### Recorded information
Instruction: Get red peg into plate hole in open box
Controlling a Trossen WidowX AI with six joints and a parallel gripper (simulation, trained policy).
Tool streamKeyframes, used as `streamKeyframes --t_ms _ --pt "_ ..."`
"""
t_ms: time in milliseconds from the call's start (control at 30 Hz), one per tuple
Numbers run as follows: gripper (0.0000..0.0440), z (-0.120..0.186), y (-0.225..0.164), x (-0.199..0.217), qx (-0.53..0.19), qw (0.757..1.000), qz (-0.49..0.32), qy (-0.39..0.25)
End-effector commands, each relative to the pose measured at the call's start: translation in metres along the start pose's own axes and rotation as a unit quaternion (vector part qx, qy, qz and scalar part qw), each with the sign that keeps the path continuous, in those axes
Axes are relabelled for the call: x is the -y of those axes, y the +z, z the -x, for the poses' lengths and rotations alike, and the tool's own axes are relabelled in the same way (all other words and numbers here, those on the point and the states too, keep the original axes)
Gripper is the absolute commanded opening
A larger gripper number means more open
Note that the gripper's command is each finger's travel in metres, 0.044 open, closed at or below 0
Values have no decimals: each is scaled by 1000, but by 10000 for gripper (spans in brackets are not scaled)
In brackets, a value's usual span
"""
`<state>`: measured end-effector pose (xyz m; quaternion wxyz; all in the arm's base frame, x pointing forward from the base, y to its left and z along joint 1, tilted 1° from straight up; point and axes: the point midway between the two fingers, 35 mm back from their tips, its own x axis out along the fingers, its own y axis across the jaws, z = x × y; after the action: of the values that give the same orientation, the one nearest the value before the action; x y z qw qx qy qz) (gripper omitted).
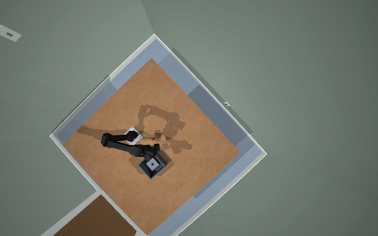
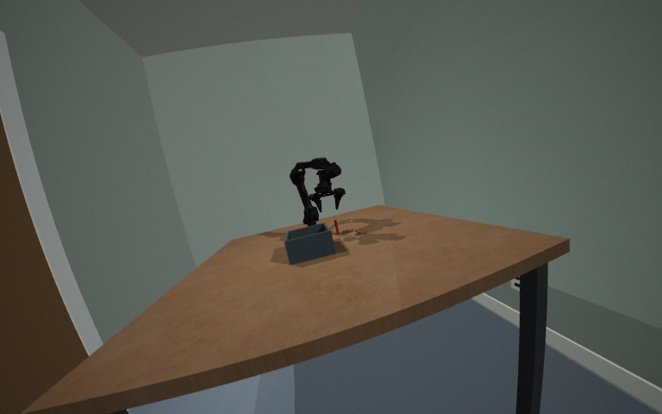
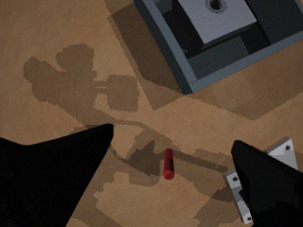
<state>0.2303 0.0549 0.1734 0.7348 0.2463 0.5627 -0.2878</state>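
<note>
One box (image 1: 144, 171) (image 2: 310, 247) (image 3: 237, 70), dark blue-grey and open at the top, sits on the tabletop (image 1: 173, 189) (image 2: 341, 302) (image 3: 47, 24). Inside it lies a pale plate (image 1: 149, 165) (image 3: 218, 26) with a round hole (image 1: 152, 163) (image 3: 216, 5); the hole looks dark, with no red in it.

The red peg (image 1: 153, 138) (image 2: 336, 227) (image 3: 169, 164) is outside the box, standing on the tabletop near it, apart from its walls. The fingers (image 2: 337, 201) are spread wide with nothing between them, high above the peg and touching neither it nor the box.

The exterior view shows the fingers pointing down and the peg's upright stance, but the box wall hides the plate. The top view shows the plate, while the black arm (image 1: 119, 146) (image 2: 300, 187) largely covers the fingers. The wrist view frames the peg between the fingertips and catches part of the white base plate (image 1: 140, 136) (image 3: 294, 158).

The tabletop is orange-brown wood, crossed by the arm's shadows, on dark legs (image 2: 532, 336). Below is a blue floor (image 1: 220, 108) (image 2: 390, 351); around it stand grey-green walls (image 1: 292, 83) (image 2: 268, 107), with a brown door (image 1: 97, 217) (image 2: 28, 268) in a pale frame.
</note>
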Motion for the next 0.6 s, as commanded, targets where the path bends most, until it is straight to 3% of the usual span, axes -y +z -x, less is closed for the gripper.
streamKeyframes --t_ms 0,567 --pt "440 -8 -31 1 -38 999 0 -31" --pt "440 -69 -85 -5 -53 996 9 -65"
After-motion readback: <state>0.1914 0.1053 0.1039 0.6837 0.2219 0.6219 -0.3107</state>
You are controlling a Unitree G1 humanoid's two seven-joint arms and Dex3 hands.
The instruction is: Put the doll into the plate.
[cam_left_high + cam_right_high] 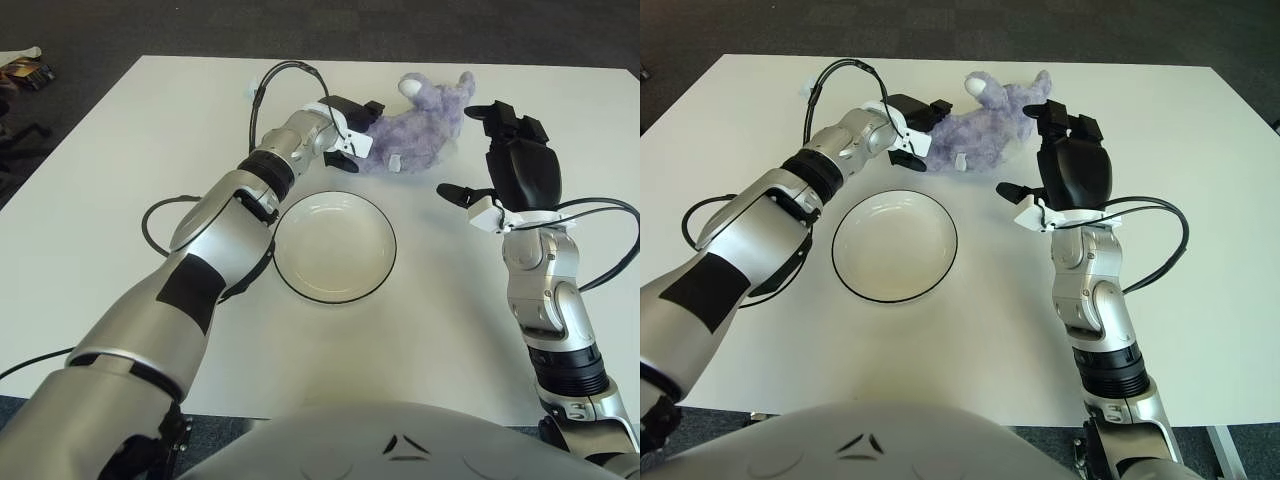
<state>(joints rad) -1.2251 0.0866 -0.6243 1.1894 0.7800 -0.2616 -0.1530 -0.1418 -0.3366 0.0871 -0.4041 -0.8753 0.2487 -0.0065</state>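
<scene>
The left robot hand (352, 122) is closing loosely on the doll (420, 128) at upper centre; the right robot hand (515, 165) is hovering open beside it. Such a shallow grip may let it slip short of the plate (334, 246).

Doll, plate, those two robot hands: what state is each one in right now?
Doll: lying on the table beyond the plate, not in it.
Plate: upright, nothing in it.
Left hand: reached out to the doll's left end, fingers against it; a firm grip can't be confirmed.
Right hand: raised beside the doll's right, fingers spread, holding nothing.
</scene>
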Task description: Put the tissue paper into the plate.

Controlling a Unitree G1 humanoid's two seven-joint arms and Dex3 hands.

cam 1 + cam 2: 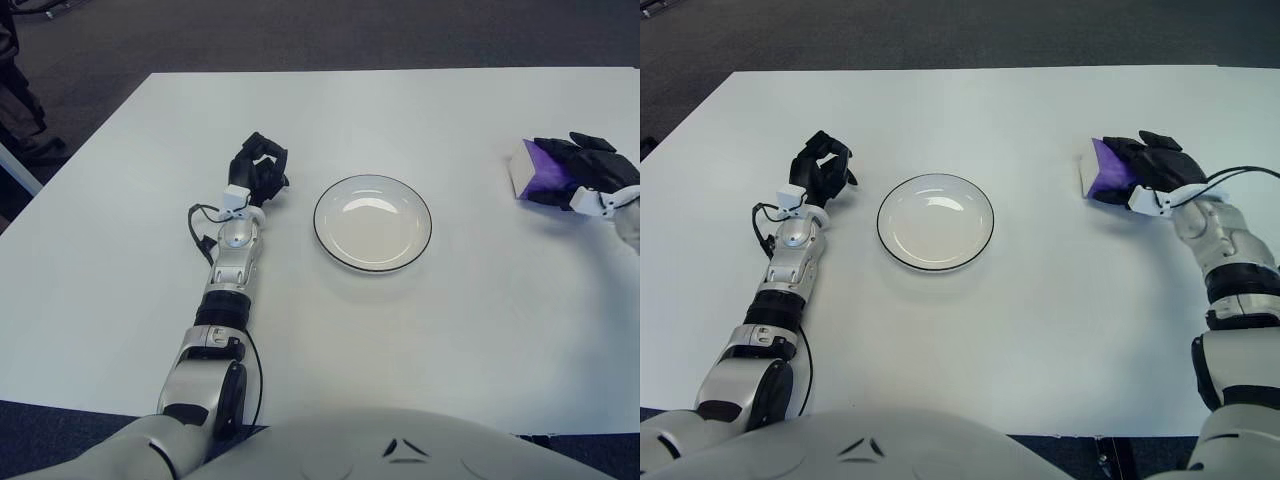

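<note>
Right eye view: right hand point(1152, 168) fingers wrap the tissue pack point(1102, 172) — right of the plate point(935, 221); left hand point(820, 168) curled, empty.

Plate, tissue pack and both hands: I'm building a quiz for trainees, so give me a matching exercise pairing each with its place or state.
Column one:
1. plate
2. tissue pack
3. left hand
4. right hand

Column two:
A. on the purple pack, table's right side
B. fingers curled, left of the plate
C. empty, mid-table
D. purple and white, under black fingers

Pairs: 1-C, 2-D, 3-B, 4-A
</note>
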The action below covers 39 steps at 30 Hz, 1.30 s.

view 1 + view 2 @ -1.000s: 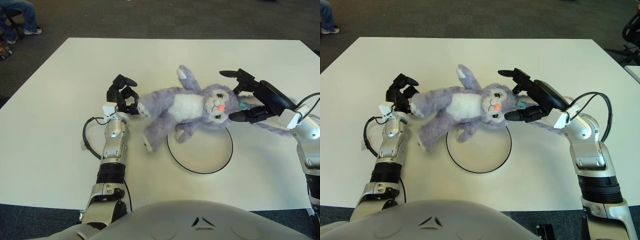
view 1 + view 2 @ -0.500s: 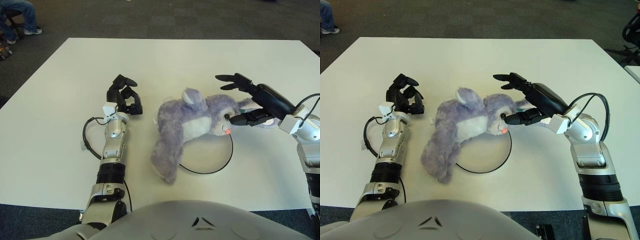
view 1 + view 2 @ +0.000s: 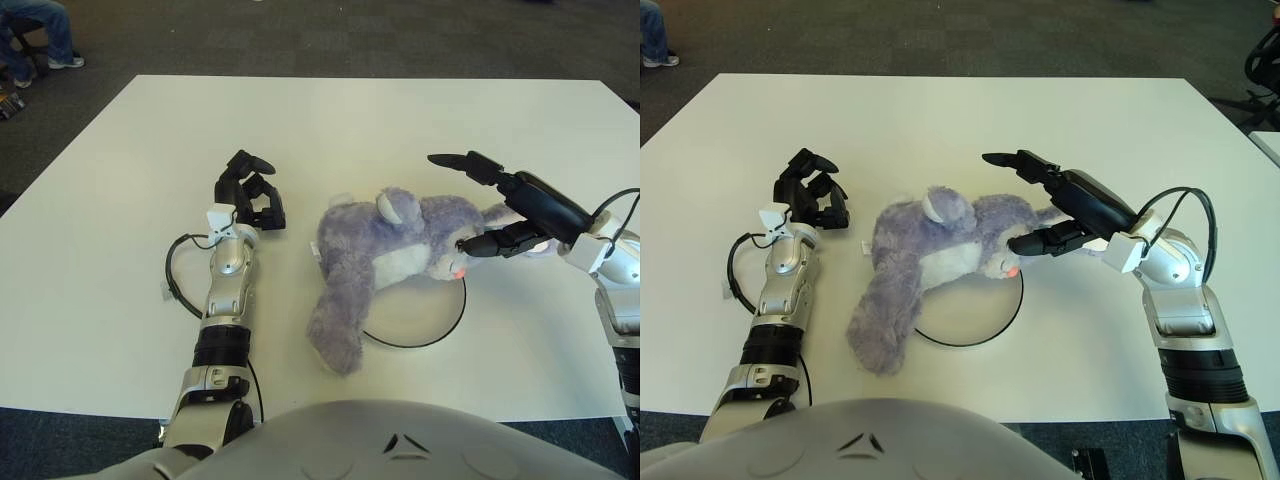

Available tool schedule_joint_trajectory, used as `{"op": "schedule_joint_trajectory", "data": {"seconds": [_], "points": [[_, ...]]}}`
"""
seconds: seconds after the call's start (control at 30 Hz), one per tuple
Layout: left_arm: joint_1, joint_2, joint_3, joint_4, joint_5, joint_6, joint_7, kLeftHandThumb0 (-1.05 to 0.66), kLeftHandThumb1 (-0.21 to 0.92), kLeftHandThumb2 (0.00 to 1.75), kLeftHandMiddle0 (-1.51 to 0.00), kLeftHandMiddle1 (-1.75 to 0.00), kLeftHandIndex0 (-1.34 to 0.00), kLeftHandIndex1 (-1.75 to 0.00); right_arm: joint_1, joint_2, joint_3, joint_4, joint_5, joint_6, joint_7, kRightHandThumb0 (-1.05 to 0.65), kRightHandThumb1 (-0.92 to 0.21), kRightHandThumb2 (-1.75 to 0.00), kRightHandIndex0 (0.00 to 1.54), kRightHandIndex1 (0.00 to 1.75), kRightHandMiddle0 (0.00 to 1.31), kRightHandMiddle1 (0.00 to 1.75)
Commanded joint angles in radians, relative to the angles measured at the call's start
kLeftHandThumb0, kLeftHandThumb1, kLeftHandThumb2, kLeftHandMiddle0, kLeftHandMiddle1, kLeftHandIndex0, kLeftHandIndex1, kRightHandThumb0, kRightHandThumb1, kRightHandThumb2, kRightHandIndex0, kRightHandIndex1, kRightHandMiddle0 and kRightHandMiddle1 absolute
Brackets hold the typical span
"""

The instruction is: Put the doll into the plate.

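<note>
The purple and white plush doll [image 3: 385,250] lies on its side, its head and chest over the upper left part of the white plate [image 3: 420,312] with a dark rim. One leg trails off the plate toward the table's front. My right hand [image 3: 505,200] is at the doll's head on the right, fingers spread; the thumb touches the face and the upper finger reaches over the head without closing on it. My left hand [image 3: 250,195] shows left of the doll, fingers curled, a gap between it and the plush.
A black cable loop [image 3: 178,275] lies beside my left forearm. The white table [image 3: 330,120] stretches far behind the doll. Dark carpet surrounds it, and a seated person's legs [image 3: 35,30] show at the far left corner.
The doll left my left hand, rolled over and dropped partly onto the plate. My right hand spread its fingers and drew slightly right. The left arm stayed put.
</note>
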Motion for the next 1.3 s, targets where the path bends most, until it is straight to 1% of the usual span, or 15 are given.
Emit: {"op": "schedule_joint_trajectory", "data": {"seconds": [0.0, 0.1, 0.23, 0.4, 0.47, 0.53, 0.6, 0.63, 0.7, 0.77, 0.87, 1.0, 1.07, 1.17, 1.27], "points": [[0.028, 0.001, -0.002, 0.014, 0.006, 0.013, 0.007, -0.01, -0.09, 1.75, -0.92, -1.75, -0.72, -1.66, 0.009, 0.003, -0.017, -0.005, -0.022, -0.014, -0.027, -1.03, -0.92, -0.43, 0.08, 0.0, 0.0, 0.21], [0.029, 0.001, -0.002, 0.012, 0.007, 0.016, 0.008, -0.01, -0.09, 1.75, -0.93, -1.75, -0.72, -1.65, 0.012, 0.021, -0.028, 0.003, -0.05, -0.037, -0.066, -1.04, -0.92, -0.47, 0.07, 0.0, 0.0, 0.16], [0.028, 0.004, -0.002, 0.015, 0.005, 0.011, 0.004, -0.01, -0.09, 1.75, -0.92, -1.75, -0.72, -1.66, 0.02, 0.053, -0.046, 0.008, -0.122, -0.052, -0.147, -1.05, -0.92, -0.55, 0.08, 0.01, 0.0, 0.12], [0.027, 0.005, -0.002, 0.018, 0.002, 0.002, 0.0, -0.01, -0.08, 1.75, -0.92, -1.75, -0.7, -1.68, 0.023, 0.066, -0.06, 0.019, -0.186, -0.045, -0.215, -1.05, -0.92, -0.63, 0.1, 0.01, 0.0, 0.14], [0.027, 0.005, -0.002, 0.02, 0.003, -0.001, 0.002, -0.01, -0.08, 1.75, -0.92, -1.75, -0.71, -1.67, 0.02, 0.066, -0.072, 0.025, -0.228, -0.006, -0.244, -1.04, -0.92, -0.66, 0.1, 0.01, 0.0, 0.19], [0.027, 0.004, -0.002, 0.02, 0.006, -0.002, 0.005, -0.01, -0.09, 1.75, -0.93, -1.75, -0.73, -1.65, 0.019, 0.067, -0.081, 0.025, -0.252, 0.037, -0.261, -1.02, -0.92, -0.68, 0.14, 0.03, 0.0, 0.33], [0.026, 0.004, -0.002, 0.02, 0.009, -0.001, 0.009, -0.01, -0.1, 1.75, -0.93, -1.75, -0.74, -1.63, 0.018, 0.073, -0.085, 0.016, -0.265, 0.077, -0.274, -1.0, -0.92, -0.69, 0.18, 0.04, 0.0, 0.4], [0.026, 0.003, -0.002, 0.02, 0.011, -0.001, 0.011, -0.01, -0.1, 1.75, -0.93, -1.75, -0.74, -1.63, 0.01, 0.08, -0.088, 0.019, -0.277, 0.098, -0.291, -0.97, -0.92, -0.69, 0.21, 0.06, 0.0, 0.38], [0.025, 0.003, -0.002, 0.022, 0.012, -0.005, 0.012, -0.01, -0.1, 1.75, -0.93, -1.75, -0.75, -1.63, -0.012, 0.089, -0.091, 0.035, -0.296, 0.133, -0.322, -0.93, -0.92, -0.69, 0.26, 0.22, 0.0, 0.43], [0.024, 0.003, 0.0, 0.024, 0.009, -0.012, 0.009, -0.01, -0.1, 1.75, -0.93, -1.75, -0.75, -1.62, -0.044, 0.094, -0.087, 0.06, -0.321, 0.17, -0.353, -0.91, -0.92, -0.67, 0.24, 0.29, 0.0, 0.48], [0.023, 0.004, 0.003, 0.028, 0.001, -0.02, 0.002, -0.01, -0.1, 1.75, -0.93, -1.75, -0.75, -1.62, -0.074, 0.098, -0.08, 0.085, -0.355, 0.214, -0.39, -0.89, -0.92, -0.68, 0.19, 0.29, 0.0, 0.49], [0.022, 0.003, 0.006, 0.033, -0.007, -0.028, -0.003, -0.01, -0.11, 1.75, -0.94, -1.75, -0.76, -1.6, -0.073, 0.115, -0.078, 0.064, -0.398, 0.295, -0.43, -0.86, -0.92, -0.71, 0.15, 0.26, 0.0, 0.48], [0.021, 0.003, 0.006, 0.035, -0.009, -0.031, -0.003, -0.01, -0.11, 1.75, -0.94, -1.75, -0.76, -1.6, -0.078, 0.117, -0.076, 0.065, -0.408, 0.318, -0.442, -0.85, -0.92, -0.71, 0.14, 0.25, 0.0, 0.48], [0.024, 0.002, 0.007, 0.036, -0.018, -0.038, -0.007, -0.01, -0.11, 1.75, -0.94, -1.75, -0.77, -1.59, -0.08, 0.139, -0.077, 0.035, -0.43, 0.406, -0.457, -0.83, -0.92, -0.73, 0.13, 0.23, 0.0, 0.46], [0.025, -0.001, 0.008, 0.035, -0.021, -0.04, -0.004, -0.01, -0.11, 1.75, -0.94, -1.75, -0.77, -1.59, -0.089, 0.159, -0.077, 0.026, -0.425, 0.46, -0.465, -0.81, -0.92, -0.73, 0.13, 0.21, 0.0, 0.46]]}}
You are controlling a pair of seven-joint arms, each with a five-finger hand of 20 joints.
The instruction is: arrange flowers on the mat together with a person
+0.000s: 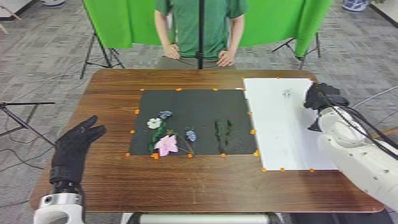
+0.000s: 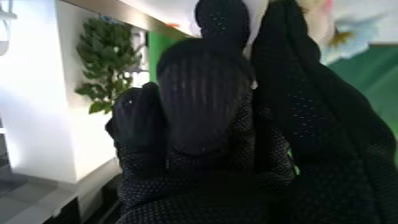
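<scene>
Pink flower (image 1: 167, 145) lies on the dark mat (image 1: 195, 102), by its near edge, left part. White flower (image 1: 154, 123) farther up on the same side, small blue flower (image 1: 165, 114) just beside it, on the far side. Blue-violet flower (image 1: 191, 135) right of the pink one, with green leaves (image 1: 158, 134) between the white and pink ones. Two leafy stems (image 1: 223, 132) on the right part of the mat, side by side, apart from the flowers. White sheet (image 1: 282, 135) right of the mat, small faint mark on its far part. Orange markers (image 1: 253, 132) around the edges of both.

Right hand (image 1: 325, 96) at the white sheet's right edge; can't tell if it's open, closed or gripping. Right wrist view: blurry pale blue petals (image 2: 348, 42) near the glove, bit of pink near them. Left hand (image 1: 80, 135) over the left side of the counter (image 1: 204, 187), well apart from the flowers, fingers extended and relaxed, thumb apart, holding nothing.
</scene>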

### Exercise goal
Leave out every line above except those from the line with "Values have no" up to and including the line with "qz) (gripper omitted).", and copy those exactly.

### Result of this exercise
Values have no decimals: each is scaled by 1000, but by 10000 for gripper (spans in brackets are not scaled)
In brackets, a value's usual span
"""
`<state>`: measured end-effector pose (xyz m; quaternion wxyz; all in the arm's base frame, x pointing forward from the base, y to its left and z along joint 1, tilted 1° from straight up; point and axes: the point midway between the two fingers, 35 mm back from their tips, its own x axis out along the fingers, its own y axis across the jaws, z = x × y; after the action: of the values that give the same orientation, the one nearest the value before the action; x y z qw qx qy qz) (gripper omitted).

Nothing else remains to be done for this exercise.